Change point detection

Rachel Oughton

A Time series consists of variables measured sequentially at a set of time points. Often these are modelled as being generated by an ongoing process, such as a physical phenomenon, the economy or a person's health or behaviour. If there is a sudden change to this underlying process, the nature of the time series will change. In Change point detection, we try to indentify if/when, and how, the behaviour of the time series changes. This might be detecting the change from 'awake' to 'asleep' from a smart watch data, determining the start of an earthquake from seismic data, looking at the effect of global events such as Covid-19 or a financial crash on the stock market or detecting changes in a patient's vital statistics.

The segmentation of some gait analysis data into its regimes.
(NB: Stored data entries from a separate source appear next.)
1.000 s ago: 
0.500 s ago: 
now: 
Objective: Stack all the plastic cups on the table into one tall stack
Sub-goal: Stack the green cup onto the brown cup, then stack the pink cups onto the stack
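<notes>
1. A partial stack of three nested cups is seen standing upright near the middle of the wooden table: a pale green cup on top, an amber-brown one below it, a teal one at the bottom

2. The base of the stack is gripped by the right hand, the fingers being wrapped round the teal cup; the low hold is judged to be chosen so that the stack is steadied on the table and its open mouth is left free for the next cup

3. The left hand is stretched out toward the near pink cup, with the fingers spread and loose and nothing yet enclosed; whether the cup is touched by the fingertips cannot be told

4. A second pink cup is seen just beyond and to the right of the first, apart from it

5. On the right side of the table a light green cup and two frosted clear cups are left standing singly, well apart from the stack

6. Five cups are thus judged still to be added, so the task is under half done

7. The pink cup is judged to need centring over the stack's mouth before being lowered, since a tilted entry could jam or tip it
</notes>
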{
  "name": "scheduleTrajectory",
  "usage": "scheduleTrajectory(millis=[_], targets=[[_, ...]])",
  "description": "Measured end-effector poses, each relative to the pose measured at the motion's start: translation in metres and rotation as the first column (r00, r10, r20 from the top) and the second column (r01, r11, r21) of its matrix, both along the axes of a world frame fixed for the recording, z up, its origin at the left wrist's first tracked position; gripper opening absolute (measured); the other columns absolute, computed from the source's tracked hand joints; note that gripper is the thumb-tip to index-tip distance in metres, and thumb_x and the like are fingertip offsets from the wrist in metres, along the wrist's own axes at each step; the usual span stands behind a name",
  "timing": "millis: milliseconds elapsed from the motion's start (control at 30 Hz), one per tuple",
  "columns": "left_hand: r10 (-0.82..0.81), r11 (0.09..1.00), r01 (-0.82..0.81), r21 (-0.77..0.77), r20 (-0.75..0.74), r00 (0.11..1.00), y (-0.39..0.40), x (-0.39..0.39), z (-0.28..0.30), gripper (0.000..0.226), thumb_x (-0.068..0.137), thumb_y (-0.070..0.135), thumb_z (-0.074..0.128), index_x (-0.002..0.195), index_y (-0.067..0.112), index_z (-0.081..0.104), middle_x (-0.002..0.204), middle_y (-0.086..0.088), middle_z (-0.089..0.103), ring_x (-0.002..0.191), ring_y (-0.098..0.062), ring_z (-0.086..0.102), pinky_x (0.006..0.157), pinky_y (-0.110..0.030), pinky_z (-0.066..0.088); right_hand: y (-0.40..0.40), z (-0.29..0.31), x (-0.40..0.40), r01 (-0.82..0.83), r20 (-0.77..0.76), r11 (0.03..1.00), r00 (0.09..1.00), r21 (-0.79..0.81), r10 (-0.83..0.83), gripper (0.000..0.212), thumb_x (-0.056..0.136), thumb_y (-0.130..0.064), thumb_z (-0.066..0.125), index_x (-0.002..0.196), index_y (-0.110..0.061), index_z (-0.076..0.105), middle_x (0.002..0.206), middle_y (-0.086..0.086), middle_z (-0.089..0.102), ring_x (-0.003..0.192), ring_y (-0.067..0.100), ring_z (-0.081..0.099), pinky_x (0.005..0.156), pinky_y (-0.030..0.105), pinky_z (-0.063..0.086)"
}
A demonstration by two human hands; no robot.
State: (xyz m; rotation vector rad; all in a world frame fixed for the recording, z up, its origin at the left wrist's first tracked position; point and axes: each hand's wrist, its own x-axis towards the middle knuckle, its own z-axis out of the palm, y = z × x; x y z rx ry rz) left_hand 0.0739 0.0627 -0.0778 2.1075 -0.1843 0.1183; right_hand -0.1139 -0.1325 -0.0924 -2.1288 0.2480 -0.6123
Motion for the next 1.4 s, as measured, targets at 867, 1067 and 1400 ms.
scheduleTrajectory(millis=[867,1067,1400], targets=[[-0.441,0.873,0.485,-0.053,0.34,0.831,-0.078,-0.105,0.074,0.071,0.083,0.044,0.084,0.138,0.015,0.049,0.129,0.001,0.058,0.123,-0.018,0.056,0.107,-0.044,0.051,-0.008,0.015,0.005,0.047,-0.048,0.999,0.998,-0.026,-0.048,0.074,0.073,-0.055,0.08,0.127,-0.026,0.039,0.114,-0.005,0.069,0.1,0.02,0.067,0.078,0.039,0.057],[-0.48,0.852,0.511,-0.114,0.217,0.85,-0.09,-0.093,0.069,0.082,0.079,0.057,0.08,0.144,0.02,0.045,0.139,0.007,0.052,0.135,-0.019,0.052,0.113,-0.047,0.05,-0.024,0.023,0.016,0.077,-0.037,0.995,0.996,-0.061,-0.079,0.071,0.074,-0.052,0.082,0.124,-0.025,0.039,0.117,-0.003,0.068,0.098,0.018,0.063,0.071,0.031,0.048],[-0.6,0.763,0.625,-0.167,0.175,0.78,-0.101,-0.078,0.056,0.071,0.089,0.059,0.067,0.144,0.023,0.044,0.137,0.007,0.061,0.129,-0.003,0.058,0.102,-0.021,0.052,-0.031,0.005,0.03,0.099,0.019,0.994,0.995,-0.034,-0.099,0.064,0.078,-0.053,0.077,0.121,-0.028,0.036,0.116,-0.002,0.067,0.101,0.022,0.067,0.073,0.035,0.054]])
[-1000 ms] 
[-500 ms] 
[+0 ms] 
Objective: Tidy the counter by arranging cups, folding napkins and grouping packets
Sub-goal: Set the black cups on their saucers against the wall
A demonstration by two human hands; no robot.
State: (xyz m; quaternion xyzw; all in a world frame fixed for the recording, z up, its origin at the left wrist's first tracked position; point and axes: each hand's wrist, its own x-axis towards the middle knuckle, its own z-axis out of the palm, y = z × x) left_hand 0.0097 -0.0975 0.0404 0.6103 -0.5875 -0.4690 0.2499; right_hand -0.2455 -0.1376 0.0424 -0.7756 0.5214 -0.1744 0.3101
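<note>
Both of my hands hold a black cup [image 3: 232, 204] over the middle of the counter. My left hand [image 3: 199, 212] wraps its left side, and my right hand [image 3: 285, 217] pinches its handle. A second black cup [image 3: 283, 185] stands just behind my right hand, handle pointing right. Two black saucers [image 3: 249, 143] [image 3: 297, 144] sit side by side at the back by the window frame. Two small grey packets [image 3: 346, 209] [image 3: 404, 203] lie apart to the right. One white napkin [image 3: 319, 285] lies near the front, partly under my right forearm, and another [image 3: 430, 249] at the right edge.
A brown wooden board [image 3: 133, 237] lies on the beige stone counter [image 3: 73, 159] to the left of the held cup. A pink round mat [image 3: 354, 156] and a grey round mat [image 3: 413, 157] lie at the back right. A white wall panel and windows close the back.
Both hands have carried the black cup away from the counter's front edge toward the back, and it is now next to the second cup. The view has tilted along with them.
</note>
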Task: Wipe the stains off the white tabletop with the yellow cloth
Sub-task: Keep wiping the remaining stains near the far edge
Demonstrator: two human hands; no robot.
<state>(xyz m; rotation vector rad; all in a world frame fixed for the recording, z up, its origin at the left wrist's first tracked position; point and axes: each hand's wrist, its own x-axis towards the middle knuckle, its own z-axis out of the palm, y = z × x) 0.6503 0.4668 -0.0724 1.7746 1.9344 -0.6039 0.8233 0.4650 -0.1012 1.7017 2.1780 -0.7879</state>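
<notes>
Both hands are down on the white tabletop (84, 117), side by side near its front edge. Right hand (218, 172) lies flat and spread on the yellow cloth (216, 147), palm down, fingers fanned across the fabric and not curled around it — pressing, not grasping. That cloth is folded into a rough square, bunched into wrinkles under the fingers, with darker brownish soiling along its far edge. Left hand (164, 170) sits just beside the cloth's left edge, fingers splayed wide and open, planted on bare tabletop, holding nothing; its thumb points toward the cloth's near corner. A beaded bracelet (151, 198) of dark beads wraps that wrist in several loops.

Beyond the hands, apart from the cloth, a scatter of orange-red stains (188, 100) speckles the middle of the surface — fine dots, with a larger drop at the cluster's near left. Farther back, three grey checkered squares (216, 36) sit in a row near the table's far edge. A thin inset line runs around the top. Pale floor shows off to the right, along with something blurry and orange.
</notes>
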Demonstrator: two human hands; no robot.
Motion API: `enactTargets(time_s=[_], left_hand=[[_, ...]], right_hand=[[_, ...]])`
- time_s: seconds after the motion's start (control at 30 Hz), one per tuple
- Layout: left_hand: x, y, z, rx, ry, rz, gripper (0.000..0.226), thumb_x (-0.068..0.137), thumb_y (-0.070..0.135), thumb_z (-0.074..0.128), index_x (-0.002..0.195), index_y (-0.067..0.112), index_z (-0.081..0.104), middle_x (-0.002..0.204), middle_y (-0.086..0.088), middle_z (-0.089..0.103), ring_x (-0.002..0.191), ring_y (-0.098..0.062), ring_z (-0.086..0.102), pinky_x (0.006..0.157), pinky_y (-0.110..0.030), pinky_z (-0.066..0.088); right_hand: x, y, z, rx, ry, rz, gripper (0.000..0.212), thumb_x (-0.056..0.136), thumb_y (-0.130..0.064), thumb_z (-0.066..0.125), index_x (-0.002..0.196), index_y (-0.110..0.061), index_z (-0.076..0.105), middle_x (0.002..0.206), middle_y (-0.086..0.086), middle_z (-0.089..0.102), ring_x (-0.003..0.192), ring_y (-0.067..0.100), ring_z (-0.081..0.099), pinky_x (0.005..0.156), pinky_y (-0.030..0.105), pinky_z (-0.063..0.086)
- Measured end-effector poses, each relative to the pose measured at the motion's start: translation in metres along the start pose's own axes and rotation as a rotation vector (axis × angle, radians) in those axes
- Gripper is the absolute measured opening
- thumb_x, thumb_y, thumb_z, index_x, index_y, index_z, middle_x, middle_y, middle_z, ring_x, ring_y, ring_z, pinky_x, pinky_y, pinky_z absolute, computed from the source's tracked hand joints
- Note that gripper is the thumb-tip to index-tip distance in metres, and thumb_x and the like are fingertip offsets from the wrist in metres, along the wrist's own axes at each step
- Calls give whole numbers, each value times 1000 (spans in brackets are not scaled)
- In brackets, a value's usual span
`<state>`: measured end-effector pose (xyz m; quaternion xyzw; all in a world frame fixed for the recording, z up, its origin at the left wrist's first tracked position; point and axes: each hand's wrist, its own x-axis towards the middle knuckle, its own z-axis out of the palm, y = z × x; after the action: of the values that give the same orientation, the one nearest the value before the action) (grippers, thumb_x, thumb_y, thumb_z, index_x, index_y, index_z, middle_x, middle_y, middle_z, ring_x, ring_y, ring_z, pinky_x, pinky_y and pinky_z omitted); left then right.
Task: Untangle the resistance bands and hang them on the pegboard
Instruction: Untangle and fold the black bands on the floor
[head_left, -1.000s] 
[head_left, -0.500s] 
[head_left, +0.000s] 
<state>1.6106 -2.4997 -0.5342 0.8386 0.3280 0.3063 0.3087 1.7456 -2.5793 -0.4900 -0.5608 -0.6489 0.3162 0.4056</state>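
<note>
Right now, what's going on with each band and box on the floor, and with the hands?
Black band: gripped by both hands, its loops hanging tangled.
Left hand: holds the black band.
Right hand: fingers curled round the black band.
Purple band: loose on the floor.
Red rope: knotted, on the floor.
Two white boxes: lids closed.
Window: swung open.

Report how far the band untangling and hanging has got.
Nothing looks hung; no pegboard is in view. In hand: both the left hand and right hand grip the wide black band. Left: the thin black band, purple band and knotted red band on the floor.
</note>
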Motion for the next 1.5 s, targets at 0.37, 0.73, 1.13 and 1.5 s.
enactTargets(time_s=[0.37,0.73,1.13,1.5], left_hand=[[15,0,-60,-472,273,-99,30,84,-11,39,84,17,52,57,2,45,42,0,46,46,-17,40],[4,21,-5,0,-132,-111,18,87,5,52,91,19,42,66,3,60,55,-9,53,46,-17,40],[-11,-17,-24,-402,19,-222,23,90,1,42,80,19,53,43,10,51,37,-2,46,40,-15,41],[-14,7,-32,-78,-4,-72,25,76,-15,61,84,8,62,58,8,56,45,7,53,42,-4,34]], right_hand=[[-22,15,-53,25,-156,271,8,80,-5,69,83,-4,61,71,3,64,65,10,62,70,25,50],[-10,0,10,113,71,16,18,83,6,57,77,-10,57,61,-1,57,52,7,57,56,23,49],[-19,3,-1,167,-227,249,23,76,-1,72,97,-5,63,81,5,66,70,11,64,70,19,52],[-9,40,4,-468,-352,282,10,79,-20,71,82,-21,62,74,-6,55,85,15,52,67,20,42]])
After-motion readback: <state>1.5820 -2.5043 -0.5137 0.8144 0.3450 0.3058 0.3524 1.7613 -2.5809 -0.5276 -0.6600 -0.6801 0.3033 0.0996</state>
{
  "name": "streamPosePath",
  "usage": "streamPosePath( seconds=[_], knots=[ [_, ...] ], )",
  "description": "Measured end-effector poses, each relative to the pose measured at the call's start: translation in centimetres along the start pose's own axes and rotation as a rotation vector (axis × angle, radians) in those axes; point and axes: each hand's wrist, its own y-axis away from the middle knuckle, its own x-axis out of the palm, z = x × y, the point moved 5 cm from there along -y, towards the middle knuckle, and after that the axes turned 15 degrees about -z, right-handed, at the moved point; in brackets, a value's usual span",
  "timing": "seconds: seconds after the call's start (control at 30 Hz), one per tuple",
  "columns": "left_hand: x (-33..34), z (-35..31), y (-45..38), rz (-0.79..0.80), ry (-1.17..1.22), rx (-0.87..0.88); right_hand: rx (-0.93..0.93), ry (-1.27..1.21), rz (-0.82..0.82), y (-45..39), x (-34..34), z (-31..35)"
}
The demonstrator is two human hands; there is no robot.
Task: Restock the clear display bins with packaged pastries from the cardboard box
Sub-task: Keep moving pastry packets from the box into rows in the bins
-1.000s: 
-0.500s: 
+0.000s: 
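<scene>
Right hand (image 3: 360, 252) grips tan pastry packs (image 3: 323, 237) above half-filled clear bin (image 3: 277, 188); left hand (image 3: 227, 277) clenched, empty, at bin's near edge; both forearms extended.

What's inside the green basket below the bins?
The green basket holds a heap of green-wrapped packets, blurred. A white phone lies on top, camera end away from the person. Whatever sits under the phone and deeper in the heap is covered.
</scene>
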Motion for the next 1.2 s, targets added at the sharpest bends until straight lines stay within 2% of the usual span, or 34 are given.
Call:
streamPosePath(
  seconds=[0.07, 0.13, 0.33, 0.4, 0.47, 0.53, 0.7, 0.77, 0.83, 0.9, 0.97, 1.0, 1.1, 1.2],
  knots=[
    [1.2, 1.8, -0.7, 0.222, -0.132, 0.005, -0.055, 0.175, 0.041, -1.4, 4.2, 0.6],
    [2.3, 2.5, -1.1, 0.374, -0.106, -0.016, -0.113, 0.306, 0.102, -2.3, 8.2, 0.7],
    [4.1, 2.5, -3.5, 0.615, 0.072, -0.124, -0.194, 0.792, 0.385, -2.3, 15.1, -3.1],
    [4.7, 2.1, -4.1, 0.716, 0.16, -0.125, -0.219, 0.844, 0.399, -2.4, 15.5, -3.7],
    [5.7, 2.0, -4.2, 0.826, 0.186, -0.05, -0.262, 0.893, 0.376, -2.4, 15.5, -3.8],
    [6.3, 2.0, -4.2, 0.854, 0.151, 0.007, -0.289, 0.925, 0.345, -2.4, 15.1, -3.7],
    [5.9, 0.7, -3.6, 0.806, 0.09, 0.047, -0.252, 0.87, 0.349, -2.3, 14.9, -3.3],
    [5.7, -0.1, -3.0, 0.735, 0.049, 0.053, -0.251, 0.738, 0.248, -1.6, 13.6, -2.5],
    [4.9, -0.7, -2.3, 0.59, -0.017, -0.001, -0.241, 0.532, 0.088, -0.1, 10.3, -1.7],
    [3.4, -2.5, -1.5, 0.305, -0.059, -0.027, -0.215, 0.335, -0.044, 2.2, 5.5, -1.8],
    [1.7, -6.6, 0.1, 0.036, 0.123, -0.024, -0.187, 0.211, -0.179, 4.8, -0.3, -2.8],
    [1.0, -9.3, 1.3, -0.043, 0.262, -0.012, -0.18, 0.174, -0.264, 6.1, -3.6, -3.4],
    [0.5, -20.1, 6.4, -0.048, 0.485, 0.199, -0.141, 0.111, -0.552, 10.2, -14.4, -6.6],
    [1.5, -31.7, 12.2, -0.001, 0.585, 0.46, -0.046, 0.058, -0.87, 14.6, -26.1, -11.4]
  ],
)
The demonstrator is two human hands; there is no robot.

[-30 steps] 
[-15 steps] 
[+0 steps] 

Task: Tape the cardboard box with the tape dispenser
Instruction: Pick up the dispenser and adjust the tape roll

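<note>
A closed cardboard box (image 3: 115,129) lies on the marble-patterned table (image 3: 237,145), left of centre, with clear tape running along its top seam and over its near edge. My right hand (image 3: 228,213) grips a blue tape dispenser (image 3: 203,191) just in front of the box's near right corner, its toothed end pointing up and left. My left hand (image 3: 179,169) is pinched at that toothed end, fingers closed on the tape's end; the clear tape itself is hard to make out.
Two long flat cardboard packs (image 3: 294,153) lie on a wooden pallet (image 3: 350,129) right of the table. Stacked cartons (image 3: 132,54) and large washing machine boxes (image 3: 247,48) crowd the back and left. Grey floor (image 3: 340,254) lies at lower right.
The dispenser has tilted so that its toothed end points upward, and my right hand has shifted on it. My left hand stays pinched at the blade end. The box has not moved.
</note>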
Taken from Selective review of offline change point detection methods

There are a number of important considerations to be made when detecting changes in behaviour:

Is the analysis to be performed online (ie. as the data are received) or offline (ie. after the fact)?
Is the number of change points, if any, known?
Is the behaviour of the system in its various states well understood?
What are the consequences of missing, or falsely detecting, a change point?
Is the change totally abrupt, or more gradual?

In this project, you will study a variety of change point methods and apply them to real and synthetic data. There are many time series data sets available, for example at the Office for National Statistics or yahoo! finance, some of which will work well with change point analysis. There is also a collection of real world datasets chosen specifically as part of a study on change point analysis by the Alan Turing Institute.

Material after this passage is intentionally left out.